Timmie wanted to scream. "I'm not the one doing it, Ms. Arlington. The murderer is. And the people covering it up."
Mary Jane damn near had a stroke. "Don't you threaten me, young lady."
"She told us not to say anything," Gladys insisted.
Mary Jane spun on her, but Gladys had had one too many deaths on her hands.
"But you knew what was going on, didn't you, Gladys?" Timmie asked. "How did you know?"
"They were dying for no reason at all," Gladys all but wailed. "I took such good care of them. Such good care! Do you know what this looks like on my record?"
"Did you see anything suspicious? Anyone suspicious?"

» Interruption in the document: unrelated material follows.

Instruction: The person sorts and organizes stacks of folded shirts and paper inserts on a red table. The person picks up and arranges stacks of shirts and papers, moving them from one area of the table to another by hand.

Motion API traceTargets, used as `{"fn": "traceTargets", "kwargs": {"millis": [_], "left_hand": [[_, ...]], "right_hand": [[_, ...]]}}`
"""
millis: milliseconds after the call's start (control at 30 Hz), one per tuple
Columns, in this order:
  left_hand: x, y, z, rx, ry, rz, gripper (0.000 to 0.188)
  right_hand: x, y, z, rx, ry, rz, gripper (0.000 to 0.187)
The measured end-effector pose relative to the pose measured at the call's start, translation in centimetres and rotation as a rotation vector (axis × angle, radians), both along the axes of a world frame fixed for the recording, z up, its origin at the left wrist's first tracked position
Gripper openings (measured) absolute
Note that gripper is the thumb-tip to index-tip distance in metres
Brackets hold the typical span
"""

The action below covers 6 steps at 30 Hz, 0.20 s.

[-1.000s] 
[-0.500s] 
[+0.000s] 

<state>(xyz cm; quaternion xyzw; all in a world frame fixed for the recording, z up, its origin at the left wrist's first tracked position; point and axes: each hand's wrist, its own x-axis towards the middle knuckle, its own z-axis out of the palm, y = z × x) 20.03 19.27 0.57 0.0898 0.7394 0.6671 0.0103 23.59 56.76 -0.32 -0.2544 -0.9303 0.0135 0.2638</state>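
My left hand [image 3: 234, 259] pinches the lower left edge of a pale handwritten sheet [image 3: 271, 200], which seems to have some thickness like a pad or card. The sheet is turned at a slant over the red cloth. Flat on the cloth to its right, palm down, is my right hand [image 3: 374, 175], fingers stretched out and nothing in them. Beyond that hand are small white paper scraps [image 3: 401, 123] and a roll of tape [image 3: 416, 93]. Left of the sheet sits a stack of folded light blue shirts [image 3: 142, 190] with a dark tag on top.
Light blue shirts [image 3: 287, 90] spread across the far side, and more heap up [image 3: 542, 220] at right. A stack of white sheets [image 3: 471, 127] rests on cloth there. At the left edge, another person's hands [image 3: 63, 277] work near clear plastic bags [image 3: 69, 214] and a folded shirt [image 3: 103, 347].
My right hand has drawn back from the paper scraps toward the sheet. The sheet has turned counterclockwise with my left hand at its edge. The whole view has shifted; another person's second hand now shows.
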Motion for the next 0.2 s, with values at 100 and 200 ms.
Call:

"This is absurd!" Mary Jane protested, ramrod straight and trying hard to keep her hands at her sides. Must have been tough not to have a clipboard or patient file to hide behind when she needed to show authority. She didn't even have glasses to wave around. "You'd better think a little harder about what you have to lose before you continue making accusations like this."
Timmie didn't even listen to her. She was focused instead on Gladys, who was still shaking her head as if it would help settle her suspicions and frustrations into a more identifiable pattern.